‘This has to be wrong’

Science derives its legitimacy from grounding in what anyone, anywhere can observe.  It’s called “empiricism.”  But the very success of science has tempted people in all fields to promote theoretical ideas before there is appropriate empirical support.

String theory had its origins in 1968, and over 50 years it has become the darling of theoretical physicists as a candidate for a Theory Of Everything.  Thousands of scientific papers have been written about string theory, because the mathematics is so much fun and leads to so many interesting places.   But the acknowledged drawback of string theory is that it has so many different forms that it you have to write an exponent within an exponent to write the number.  Hence, there are no predictions from string theory, and no way to test it against the reality of our world.

This spring, finally a general prediction was derived, true of all string theories.  Dark energy must decrease as the universe expands.  But in our universe, dark energy seems to be holding steady.


String theorists are not taking this sitting down, but are applying their creative energies to the discovery of loopholes and exceptions.

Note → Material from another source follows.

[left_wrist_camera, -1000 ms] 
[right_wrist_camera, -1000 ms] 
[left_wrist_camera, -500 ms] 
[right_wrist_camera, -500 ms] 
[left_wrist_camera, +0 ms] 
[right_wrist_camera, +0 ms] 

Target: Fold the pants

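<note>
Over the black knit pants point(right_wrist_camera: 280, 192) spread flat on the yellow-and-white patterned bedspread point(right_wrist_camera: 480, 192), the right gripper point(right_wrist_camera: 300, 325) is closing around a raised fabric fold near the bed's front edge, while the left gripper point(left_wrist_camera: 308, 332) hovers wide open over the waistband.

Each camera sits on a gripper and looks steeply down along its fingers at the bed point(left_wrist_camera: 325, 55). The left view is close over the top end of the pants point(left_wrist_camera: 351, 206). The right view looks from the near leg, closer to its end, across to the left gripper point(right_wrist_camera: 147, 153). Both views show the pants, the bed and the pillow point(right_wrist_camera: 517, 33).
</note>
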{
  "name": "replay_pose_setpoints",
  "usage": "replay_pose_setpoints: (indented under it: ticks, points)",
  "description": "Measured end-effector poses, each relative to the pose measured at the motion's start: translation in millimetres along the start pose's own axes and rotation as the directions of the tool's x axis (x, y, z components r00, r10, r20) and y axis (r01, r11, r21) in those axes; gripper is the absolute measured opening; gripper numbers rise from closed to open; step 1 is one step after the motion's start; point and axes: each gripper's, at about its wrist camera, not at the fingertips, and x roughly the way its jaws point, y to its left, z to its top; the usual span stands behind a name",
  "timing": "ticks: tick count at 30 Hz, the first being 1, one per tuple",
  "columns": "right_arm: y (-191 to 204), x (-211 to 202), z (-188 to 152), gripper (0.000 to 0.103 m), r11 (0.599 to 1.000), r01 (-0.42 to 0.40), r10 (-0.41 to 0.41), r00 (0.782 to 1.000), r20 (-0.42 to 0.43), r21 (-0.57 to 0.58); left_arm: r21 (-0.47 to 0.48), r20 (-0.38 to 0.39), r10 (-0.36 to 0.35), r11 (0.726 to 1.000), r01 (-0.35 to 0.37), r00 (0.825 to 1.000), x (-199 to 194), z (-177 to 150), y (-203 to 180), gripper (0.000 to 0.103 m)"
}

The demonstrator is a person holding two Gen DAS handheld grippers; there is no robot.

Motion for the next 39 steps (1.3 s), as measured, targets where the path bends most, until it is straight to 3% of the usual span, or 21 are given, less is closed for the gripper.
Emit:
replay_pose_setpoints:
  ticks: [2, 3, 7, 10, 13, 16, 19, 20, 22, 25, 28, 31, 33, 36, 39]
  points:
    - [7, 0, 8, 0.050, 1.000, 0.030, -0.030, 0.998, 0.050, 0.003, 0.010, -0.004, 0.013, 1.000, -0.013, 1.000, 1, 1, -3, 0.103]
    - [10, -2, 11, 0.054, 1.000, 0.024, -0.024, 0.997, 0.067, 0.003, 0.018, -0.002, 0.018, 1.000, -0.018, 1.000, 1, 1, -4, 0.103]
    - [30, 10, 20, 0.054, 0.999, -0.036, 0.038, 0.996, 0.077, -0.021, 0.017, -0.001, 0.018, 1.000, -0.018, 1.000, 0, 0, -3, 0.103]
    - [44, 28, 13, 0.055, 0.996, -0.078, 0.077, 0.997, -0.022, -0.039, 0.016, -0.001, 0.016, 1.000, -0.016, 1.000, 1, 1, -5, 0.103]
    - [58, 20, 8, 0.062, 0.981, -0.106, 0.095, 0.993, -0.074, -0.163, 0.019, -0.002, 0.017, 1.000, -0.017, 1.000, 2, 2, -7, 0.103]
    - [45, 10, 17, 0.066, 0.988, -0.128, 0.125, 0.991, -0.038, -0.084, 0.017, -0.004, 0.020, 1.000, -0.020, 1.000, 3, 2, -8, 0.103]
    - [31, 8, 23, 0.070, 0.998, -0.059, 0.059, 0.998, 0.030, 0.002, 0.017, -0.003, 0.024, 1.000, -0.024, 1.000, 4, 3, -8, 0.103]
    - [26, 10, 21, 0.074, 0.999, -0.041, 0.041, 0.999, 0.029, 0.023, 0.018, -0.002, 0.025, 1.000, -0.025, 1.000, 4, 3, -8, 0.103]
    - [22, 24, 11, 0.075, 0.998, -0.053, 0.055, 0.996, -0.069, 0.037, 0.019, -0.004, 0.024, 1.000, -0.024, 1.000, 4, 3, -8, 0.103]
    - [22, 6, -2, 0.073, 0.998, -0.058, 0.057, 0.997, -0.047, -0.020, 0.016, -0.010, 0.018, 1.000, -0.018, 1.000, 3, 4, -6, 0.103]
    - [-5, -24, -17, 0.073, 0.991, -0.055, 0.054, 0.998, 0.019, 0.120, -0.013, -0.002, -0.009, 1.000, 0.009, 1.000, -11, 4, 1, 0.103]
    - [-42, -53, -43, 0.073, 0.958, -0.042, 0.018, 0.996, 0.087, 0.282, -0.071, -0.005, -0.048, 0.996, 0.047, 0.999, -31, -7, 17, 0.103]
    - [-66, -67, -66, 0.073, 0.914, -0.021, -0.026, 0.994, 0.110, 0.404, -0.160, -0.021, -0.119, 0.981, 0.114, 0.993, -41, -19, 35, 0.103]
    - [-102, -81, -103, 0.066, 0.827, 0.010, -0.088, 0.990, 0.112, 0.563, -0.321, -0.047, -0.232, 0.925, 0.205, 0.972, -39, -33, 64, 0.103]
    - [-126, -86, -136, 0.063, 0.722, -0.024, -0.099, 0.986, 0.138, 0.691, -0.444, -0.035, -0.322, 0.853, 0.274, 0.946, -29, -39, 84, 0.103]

Article in Quanta Magazine by Natalie Wolchover

An illustration of upside-down grassy hills topped with cosmic blue spheres


Intelligent Design

Dear Readers –

I’m an evolutionary theorist, and it prejudices my professional reputation to be saying this, but I think there are big questions about the current evolutionary paradigm.  At professional gatherings and in journal articles, I have no trouble saying that the prevailing Selfish Gene model is ridonculous.  But privately, my doubts go beyond this.

I don’t question that complex living things have evolved from simpler living things, I don’t question the archaeological record, and I believe the standard time scale of 4 billion years.

But I think we have no idea how life on earth might have gotten started, and that all ideas that I know of on the subject are inadequate.  I think that the process of evolution has itself evolved over 4 billion years, so that now Lamarckian inheritance is routine, which is to say, the lived experience is fed back into epigenetic and even genetic changes in the next generation.  Even Lamarck, I think, is inadequate to explain how efficient evolution has managed to be in creating new structures and adapting to changed environments.

The most conservative hypothesis I can imagine involves a micro-consciousness operating at the quantum level that steers molecular changes in chromosomes toward new functionality.  This is not a man with a white beard who created the world in six days, but it does sound dangerously close to Intelligent Dizzine.

Ever irreverent, provocative, and amusing, Fred Reed writes on the subject at Lew Rockwell’s blog.


David Bohm

Scientific American has a personal recollection piece about David Bohm that captures just a slice of his humanity and his genius.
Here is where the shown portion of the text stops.